I'm a third-generation Irish American. My mom's grandparents immigrated from Ireland and my grandparents were born in Philadelphia. So if I'm not looking for an excuse to drink too much Guinness, why celebrate at all? Why does it even matter to me that I'm Irish?
For me, the answer is that it mattered to my grandmom, and I loved her. Dorothy Higgins Wade grew up with Irish parents, in St. Brigid's Parish, in the Irish community in East Falls. Although she moved out to the suburbs when she married, she carried a love of that community and her Irish heritage with her, passing that love down to her daughter, who passed it down to me.
In 1997, Grandmom, my parents, and I traveled to Ireland for a family reunion. More than a hundred family members gathered from the United States, Ireland, England, and Australia for the occasion. It was the first time my Irish American grandmother had ever visited the homeland, and she was thrilled. I was 21 that summer, a wee lass, and was suffering through a heartbreak in true Irish fashion - by drinking a lot, writing poetry, and crying on the shoulder of anyone who would listen.
The trip helped me in ways I couldn't have imagined. After arriving in Dublin, the first odd thing I noticed was that everyone there looked like my family. I'd never been anywhere like that before. This was comforting at a time when I was feeling so lost and rejected.
Also, the Irish really are the friendliest people you'll ever meet, a trait that Grandmom and I both shared. Over the course of the 10 days, we would leave Grandmom on a bench to rest while we explored, and every single time we would return to find her with a new friend. Every time.
It became increasingly difficult for me to be sullen and sad while surrounded by so many cheerful and friendly people.
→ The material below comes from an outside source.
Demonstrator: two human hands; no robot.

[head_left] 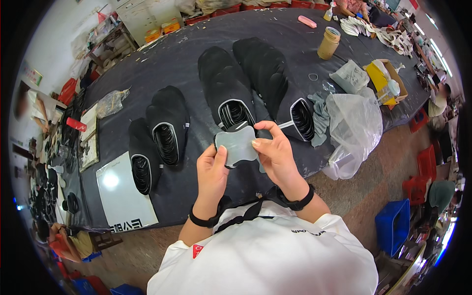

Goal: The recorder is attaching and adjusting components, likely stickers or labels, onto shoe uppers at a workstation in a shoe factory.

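In front of the black stacks (221, 73), a grey sheet (237, 147) is pinched by the left hand (212, 171) and right hand (278, 153), apparently being aligned; steadiness seems needed next.

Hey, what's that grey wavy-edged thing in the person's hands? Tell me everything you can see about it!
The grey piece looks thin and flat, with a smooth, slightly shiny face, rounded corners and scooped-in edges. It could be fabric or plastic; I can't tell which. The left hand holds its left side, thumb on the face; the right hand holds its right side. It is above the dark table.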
After a day in Dublin, we made our way to Sligo for the reunion weekend, and we had a big party. One of my younger Irish cousins had just joined a boy band, which sang a few songs at the gathering. That band would turn into teen sensation Westlife a few years later.
After the party, some cousins and I went out to a club, and I met a cute Irish guy who kissed me in an alcove while rain poured outside. Walking home later, my cousin Julie and I lost our way and hitched a ride with the local police. Dancing, kissing, riding in police cars - Ireland was bringing me back to life.
After our weekend in Sligo, we went out to the family farm in County Mayo. As I stood with Grandmom in the doorway of the small home where her mother was born, my pain didn't disappear, but it shrank a bit.
I saw that, yes, my broken heart mattered, but in the scheme of a life, it wouldn't be the only thing that would matter. I couldn't articulate it yet, but I know now that a seed of hope was planted that day with Grandmom: I would love again; I would marry; I would travel one day with a beloved child and tell him about people I loved who had passed on; he would hold my hand while I cried, just as I did for Grandmom.
All of those things have come true.
So when St. Patrick's Day comes now, I don't start drinking at 9 a.m., and I don't go to parades or pull out a copy of James Joyce's Ulysses.
But I do make one of Grandmom's recipes, handwritten on index cards just for me. I do listen to some Irish music, even if it's just Blackthorn in my kitchen. I do call my mom to hear her say, "Top of the morning to you, my pretty colleen."
And I do remember how much it meant to go to Ireland, to be with my Grandmom and my family, and to see that I was a part of something bigger than myself. I was loved, maybe not by one particular man, but by Dorothy Higgins Wade and a whole clan of crazy Irish folks.